Ponpes yang berlokasi di Jalan Raya Tangkilsari, Krajan, Tajinan, Kabupaten Malang ini mengutamakan anak dhuafa dan yafim piatu agar mendapatkan pendidikan yang setara teman sebayanya.
“Awal mula saya itu ingin hidup bersama anak yatim dan duafha, membantu mereka dengan membiayai pendidikannya, kehidupannya, dan mendidik agamanya,” ujar pengasuh Ponpes Nur Ilahi, KH M Tamyis Alfaruq.
Bermula dari 36 santri, ponpes ini terus berkembang hingga kini sudah ada kurang lebih 168 santri.
“Setelah anak semakin banyak, akhirnya setelah itu saya buat pondok pesantren, dan lembaga pendidikan formal mulai dari MI, MTs hingga MA untuk meringankan biaya,” imbuhnya
Dijelaskan KH Tamyis Alfaruq, pendidikan akhlak dan kemandirian merupakan poin penting yang terus ditanamkan kepada para santri. Sehingga, santri menjadi disiplin, peka, cerdas, berpestadi dan berfikir maju.
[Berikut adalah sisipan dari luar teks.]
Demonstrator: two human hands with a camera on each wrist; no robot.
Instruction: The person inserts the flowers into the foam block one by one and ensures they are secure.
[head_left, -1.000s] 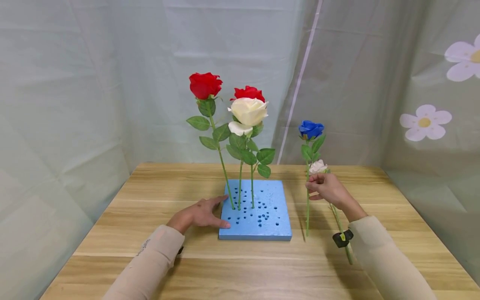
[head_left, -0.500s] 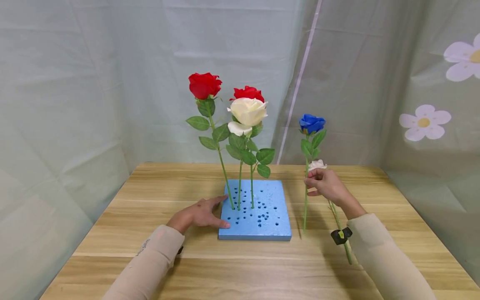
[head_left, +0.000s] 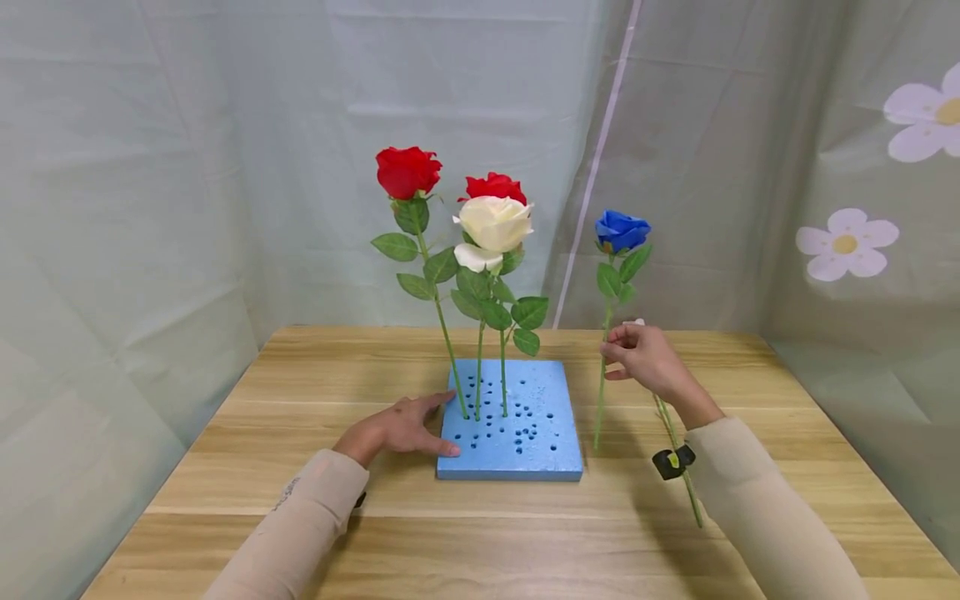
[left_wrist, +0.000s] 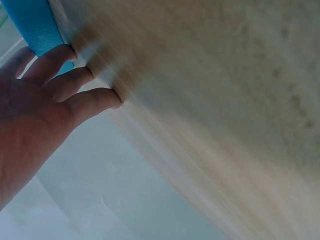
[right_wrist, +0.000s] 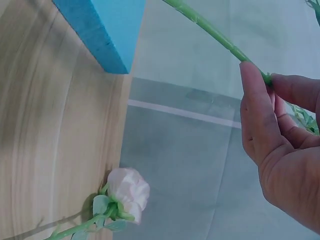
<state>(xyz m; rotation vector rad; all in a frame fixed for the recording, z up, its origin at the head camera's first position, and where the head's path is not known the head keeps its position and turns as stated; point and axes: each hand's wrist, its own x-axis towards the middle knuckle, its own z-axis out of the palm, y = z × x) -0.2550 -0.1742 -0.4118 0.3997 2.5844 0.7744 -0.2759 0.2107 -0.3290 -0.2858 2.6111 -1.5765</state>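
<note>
Roses (head_left: pixel 408 173) are standing mid-frame in a block (head_left: pixel 532 457), left hand (head_left: pixel 403 425) spread against it; right hand (head_left: pixel 651 364) is pinching a blue rose (head_left: pixel 622 231), mostly hiding a pale bloom (right_wrist: pixel 129 191).

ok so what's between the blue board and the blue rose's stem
Only bare tabletop shows between the blue board and the blue rose's stem, seen in the head view.

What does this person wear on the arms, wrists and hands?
The left sleeve, long and beige, bears dark, unreadable lettering; the right sleeve is plain beige. A black device with a yellow-green mark shows at the right wrist, a black piece near the left. The left hand and right hand wear no gloves.
</note>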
“Apalagi jaman sekarang ini kan fokusnya ke sana. Bagaimana lembaga kami walau kecil tapi berprestasi, walau masih muda harus berjiwa besar dan dikenal dimana-mana sehingga tidak kalah dengan sekolah maju,” imbuhnya.
Pembelajaran di ponpes ini terbagi menjadi dua. Pembelajaran keagamaan yang diajarkan mulai ba’da isya hingga subuh. Serta pendidikan formal di jam 07.00 hingga 13.00 WIB.
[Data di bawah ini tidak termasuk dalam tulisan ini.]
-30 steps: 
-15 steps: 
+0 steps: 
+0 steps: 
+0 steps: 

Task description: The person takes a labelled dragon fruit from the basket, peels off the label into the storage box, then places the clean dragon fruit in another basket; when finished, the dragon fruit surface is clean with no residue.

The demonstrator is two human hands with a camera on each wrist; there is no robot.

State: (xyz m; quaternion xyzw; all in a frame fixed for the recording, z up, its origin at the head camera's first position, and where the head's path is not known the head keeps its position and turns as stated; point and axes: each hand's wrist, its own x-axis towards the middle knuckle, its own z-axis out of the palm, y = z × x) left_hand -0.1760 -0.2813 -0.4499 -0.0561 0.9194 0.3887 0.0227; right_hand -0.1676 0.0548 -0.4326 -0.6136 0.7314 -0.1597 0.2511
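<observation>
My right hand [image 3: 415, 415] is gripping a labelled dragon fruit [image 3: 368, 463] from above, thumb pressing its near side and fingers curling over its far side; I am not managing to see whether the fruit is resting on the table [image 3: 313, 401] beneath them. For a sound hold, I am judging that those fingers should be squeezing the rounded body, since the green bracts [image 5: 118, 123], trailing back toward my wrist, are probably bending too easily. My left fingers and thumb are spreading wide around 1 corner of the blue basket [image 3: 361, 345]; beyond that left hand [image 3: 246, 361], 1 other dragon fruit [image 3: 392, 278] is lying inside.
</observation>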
Untuk mendudung prestasi santri, ponpes ini juga memiliki program hafiz yang baru dijalankan 2 tahun belakangan. Tujuannya sebagai bekal para santri agar bisa mengenyam pendidikan yang lebih ditinggi di jenjang perguruan tinggi melalui bea siswa bidang keagamaan.
“Disini kami tidak mempelajari latar belakang mereka (santri). Siapapun mereka kalau ingin mencari ilmu kami fasilitasi di pesantren kami. Ada yang yatim piatu, broken home, dari keluarga kurang mampu, sampai anak punk itu juga kami terima selama usia sekolah, gratis,” katanya.
Hingga kini para alumninya yang sudah lulus dari sekolah menengah atas, beberapa di antaranya meneruskan ke perguruan tinggi di Kota Malang. ”Selebihnya ada yang kerja di rumah makan, bengkel, toko bahkan ada yang menjadi guru sekolah dan guru ngaji,” pungkasnya.